I think the upcoming D5200 will offer the best bang-for-dollar-spent. Buuuuut...that's just one guy's opinion...


----------



## Lipoly (Dec 10, 2012)

ratssass said:


> i'll assume,you do alot of assuming.......this is my first nikon.previously had the E-300,and the E-500.Both Olympus.



I was not referring to you...


----------



## ceeboy14 (Dec 10, 2012)

I've had both the D5100 and the D7000...D7000 hands down.

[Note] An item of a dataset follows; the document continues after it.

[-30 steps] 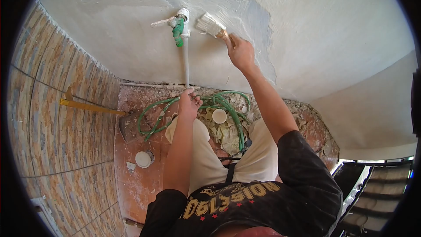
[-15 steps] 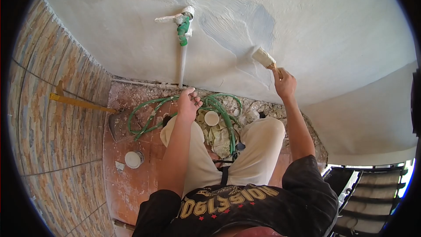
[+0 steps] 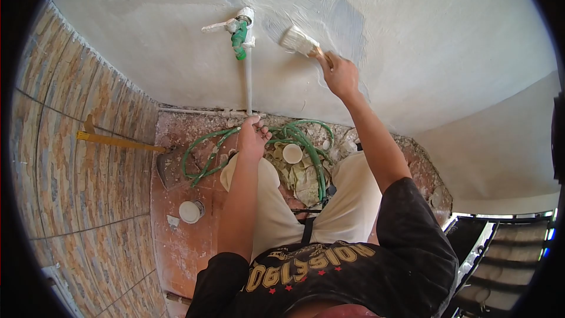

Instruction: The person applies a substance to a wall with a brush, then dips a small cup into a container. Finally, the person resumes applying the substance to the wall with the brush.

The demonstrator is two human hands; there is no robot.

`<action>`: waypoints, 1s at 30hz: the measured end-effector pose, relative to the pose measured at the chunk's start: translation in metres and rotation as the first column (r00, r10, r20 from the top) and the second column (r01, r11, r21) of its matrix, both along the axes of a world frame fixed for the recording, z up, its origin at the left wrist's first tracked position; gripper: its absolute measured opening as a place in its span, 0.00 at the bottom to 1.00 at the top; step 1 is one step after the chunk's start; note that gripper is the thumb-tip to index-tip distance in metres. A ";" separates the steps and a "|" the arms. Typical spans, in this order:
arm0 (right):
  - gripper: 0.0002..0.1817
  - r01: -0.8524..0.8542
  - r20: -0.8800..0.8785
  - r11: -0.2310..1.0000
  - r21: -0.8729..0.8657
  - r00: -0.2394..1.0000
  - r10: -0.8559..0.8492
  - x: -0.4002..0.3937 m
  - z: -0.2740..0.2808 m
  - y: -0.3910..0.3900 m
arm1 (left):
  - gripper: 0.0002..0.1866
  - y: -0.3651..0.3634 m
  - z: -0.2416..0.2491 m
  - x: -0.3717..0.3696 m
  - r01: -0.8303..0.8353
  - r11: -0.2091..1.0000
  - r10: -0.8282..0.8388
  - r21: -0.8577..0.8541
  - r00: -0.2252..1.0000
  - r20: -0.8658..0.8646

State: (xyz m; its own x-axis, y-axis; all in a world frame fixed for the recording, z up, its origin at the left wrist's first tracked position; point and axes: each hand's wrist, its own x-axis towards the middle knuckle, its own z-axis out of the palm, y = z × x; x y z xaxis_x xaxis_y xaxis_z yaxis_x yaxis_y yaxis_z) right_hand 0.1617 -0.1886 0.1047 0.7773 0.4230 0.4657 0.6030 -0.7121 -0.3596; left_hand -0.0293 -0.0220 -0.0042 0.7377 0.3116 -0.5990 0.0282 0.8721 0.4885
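Observation:
My right hand [image 3: 339, 75] grips the handle of a flat paintbrush [image 3: 301, 41], its pale, paint-laden bristles against the wall [image 3: 412, 47]. Around the bristles lies a wet grey patch [image 3: 341, 20] with brush streaks. Left of the brush, a green tap [image 3: 239, 41] with a white-smeared lever tops a vertical white pipe [image 3: 248, 85]. Near the foot of that pipe, my left hand [image 3: 254, 136] hovers over my knee, fingers loosely curled and holding nothing that I can see.
A green hose [image 3: 306, 159] coils on the floor before my knees, beside a white cup [image 3: 292, 153] on crumpled sheeting. To the left are a white-topped can [image 3: 190, 212] and a yellow-handled tool [image 3: 120, 141] against the stone-patterned wall [image 3: 88, 188]. Slatted dark furniture [image 3: 500, 265] stands at right.
My right hand has carried the paintbrush up and to the left across the wall, closer to the tap. My left hand has stayed nearly where it was.

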 end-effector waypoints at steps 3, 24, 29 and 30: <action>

I almost gave into the urge for the D600 and earlier the D800 but saw no need after careful study.


----------



## ratssass (Dec 10, 2012)

Lipoly said:


> ratssass said:
> 
> 
> > i'll assume,you do alot of assuming.......this is my first nikon.previously had the E-300,and the E-500.Both Olympus.
> ...




...my apologies,but i still say the D7000.I think I spent alot of time looking at my options before I purchased it.For what I was interested in spending,it was the clear winner for me.I was really looking at the D700,so this left me money towards glass.


----------



## cwcaesar (Dec 10, 2012)

The D5100 is a really good value for the money.  Same sensor as the D7000, but for me it was not the right camera.  I wanted to have the dials to make adjustments on the fly and not have to dig through menus.  Plus, the control layout is very similar to the D600 and it will be an easy switch once I can get the full frame.  For me the D7000 was the right camera for me, a bit more expensive, but I just wasn't happy with the D5100.  That is why I only had it a couple days before upgrading.  You may find the D5100 to be exactly what you need however.


----------



## pixmedic (Dec 10, 2012)

for a beginner? on a budget? D100. It has a built in focus motor, so you can pick up an older nikkor D lens, or older tamron/sigma for next to nothing. Older, yes. but still a good camera. its built like a tank, and the best part is, if you  decide 6 months down the road you aren't digging photography much, you  aren't out a lot of money.

Nikon D100 Body Only 6 1 MP DSLR Camera L K 0018208252060 | eBay
[url]http://www.ebay.com/itm/Tamron-28-200mm-f3-8-5-6-IF-AF-Aspherical-LD-For-Nikon-/271115698036?pt=Camera_Lenses&hash=item3f1fc13f74
[/URL]


----------



## Derrel (Dec 10, 2012)

Naw...the D100 is wayyyyy too old and old-tech. For $299 in pawnshops, a guy can buy a barely-used D3100 body. The D100 shoots flat,ugly JPGS and is not a very good imager...it's way out of date. Its in-camera JPEG engine is very poor by today's standards. A used D40 is a better camera, as a picture-taker. A D60 better still.


----------



## fjrabon (Dec 10, 2012)

This question is simply not answerable.  I think there are a few candidates, but best bang for your buck mostly depends on how much you value certain things.  For some people a D4 is the best bang for their buck, for some people it's a D600.  For some people it's a D3000.  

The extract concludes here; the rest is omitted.